The primary aim of this investigation was to assess the pharmacokinetic properties of voriconazole (VRC) in patients with CAPA employing nonlinear mixed effects modeling (NONMEM). Additionally, the study sought to quantify the degree of interindividual variability in VRC pharmacokinetics and to offer dosage recommendations derived from the finalized model to encourage the optimal utilization of VRC.

2 Materials and methods

2.1 Study design and ethics

The retrospective observational study entails the prospective accumulation of data for patients diagnosed with COVID-19 lung disease who were treated with voriconazole of Nanjing Drum Tower Hospital (Nanjing, China) from December 2022 to February 2023. The inclusion criteria of patients were as follows: 1) patients diagnosed with COVID-19 lung disease; 2) patients aged 18 years or above; 3) receiving an intravenous infusion of at least 72 h of voriconazole (Vfend®, 200 mg/bottle, Pfizer Pharmaceutical Co., Ltd.); and 4) blood sampling during the steady state for TDM was available. The exclusion criteria were: 1) incomplete clinical evaluation (unavailable data on renal function, biochemical indicators and other information); 2) pregnant and lactating women; 3) patients undergoing extracorporeal membrane oxygenation (ECMO); or 4) other factors deemed unsuitable for this study by the researchers. Study approval was granted by the Ethics Committee at Nanjing Drum Tower Hospital (No. 2023-338-01).

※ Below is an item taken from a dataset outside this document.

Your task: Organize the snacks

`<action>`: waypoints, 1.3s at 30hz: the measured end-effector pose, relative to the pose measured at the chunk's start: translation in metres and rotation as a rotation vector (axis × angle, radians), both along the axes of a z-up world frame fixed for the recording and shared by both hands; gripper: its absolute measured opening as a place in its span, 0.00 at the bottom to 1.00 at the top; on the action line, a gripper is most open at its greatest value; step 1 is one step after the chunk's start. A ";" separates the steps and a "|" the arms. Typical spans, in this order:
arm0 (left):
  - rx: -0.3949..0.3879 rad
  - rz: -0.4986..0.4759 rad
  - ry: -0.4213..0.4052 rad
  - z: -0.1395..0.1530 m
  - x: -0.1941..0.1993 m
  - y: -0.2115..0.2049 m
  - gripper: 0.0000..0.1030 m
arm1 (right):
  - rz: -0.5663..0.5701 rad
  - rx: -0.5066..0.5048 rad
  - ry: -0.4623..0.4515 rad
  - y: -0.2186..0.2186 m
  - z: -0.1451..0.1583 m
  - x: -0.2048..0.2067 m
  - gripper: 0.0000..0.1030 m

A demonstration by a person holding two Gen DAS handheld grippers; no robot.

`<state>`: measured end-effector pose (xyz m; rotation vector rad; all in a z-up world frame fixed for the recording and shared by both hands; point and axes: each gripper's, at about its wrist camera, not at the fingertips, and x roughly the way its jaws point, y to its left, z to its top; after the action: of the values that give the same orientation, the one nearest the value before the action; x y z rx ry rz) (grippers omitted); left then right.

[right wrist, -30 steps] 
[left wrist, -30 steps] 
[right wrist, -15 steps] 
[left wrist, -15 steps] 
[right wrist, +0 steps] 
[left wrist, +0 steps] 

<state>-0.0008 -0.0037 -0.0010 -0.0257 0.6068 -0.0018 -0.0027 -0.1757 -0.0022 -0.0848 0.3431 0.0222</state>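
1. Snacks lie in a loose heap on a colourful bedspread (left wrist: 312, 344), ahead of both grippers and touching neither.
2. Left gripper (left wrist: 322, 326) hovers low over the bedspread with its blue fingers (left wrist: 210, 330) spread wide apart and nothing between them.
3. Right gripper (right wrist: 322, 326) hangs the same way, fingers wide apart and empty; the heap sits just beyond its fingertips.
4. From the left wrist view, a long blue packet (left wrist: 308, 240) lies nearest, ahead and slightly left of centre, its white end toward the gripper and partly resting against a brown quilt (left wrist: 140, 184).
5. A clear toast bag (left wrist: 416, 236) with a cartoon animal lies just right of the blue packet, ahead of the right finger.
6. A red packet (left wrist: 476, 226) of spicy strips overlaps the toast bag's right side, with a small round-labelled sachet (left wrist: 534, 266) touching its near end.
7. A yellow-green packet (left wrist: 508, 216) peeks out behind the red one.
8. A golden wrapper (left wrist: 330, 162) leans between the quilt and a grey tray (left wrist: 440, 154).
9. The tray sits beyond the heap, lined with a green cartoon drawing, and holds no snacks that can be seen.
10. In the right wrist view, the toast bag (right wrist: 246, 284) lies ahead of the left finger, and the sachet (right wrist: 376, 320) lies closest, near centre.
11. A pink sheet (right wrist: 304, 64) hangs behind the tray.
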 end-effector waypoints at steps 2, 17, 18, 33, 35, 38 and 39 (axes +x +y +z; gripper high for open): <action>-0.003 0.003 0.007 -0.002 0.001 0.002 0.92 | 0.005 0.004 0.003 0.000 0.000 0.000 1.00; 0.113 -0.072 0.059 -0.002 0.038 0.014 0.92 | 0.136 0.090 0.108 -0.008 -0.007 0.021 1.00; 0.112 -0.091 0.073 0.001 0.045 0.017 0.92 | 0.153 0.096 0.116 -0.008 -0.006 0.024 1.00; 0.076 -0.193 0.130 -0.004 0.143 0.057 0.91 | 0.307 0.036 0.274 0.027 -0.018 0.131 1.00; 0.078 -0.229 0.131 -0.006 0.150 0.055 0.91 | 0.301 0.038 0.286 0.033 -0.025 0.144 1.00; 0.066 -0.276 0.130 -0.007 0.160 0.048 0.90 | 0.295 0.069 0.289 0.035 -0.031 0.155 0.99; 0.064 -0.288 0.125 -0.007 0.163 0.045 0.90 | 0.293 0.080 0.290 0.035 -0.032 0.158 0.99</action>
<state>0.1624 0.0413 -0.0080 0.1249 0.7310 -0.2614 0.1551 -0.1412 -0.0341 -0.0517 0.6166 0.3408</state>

2.2 Data collection and definition

The study conducted an assessment of the variations in demographic characteristics among patients for model development. Clinical data were collected from a standardized format utilizing the hospital’s electronic medical record system, including sex (0 = female, 1 = male), age, weight (WT), alanine aminotransferase (ALT), aspartate aminotransferase (AST), alkaline phosphatase (ALP), glutamyl transpeptidase (GGT), total bilirubin (TBIL), direct bilirubin (DBIL), albumin (ALB), globulin (GLO), white blood cell count (WBC), neutrophil count (NEUT), hemoglobin (HGB), hematocrit (HCT), platelet (PLT), apolipoprotein A (APOA), apolipoprotein B (APOB), blood glucose (GLU), international normalized ratio (INR), urea, creatinine (CREA), C-reactive protein (CRP), creatinine clearance rate (CLCR), glomerular filtration rate (GFR), whether receiving CRRT (0 = no, 1 = yes) and co-medication of paxlovid, azvudine, clopidogrel, proton pump inhibitors (PPIs), calcium channel blockers (CCBs) and glucocorticoids. In addition, VRC dosing information was recorded, as well as blood samples for CYP2C19 genotypes (*2, *3, *17 alleles) detection and CYP3A4 genotype (rs4646437) were obtained from enrolled patients.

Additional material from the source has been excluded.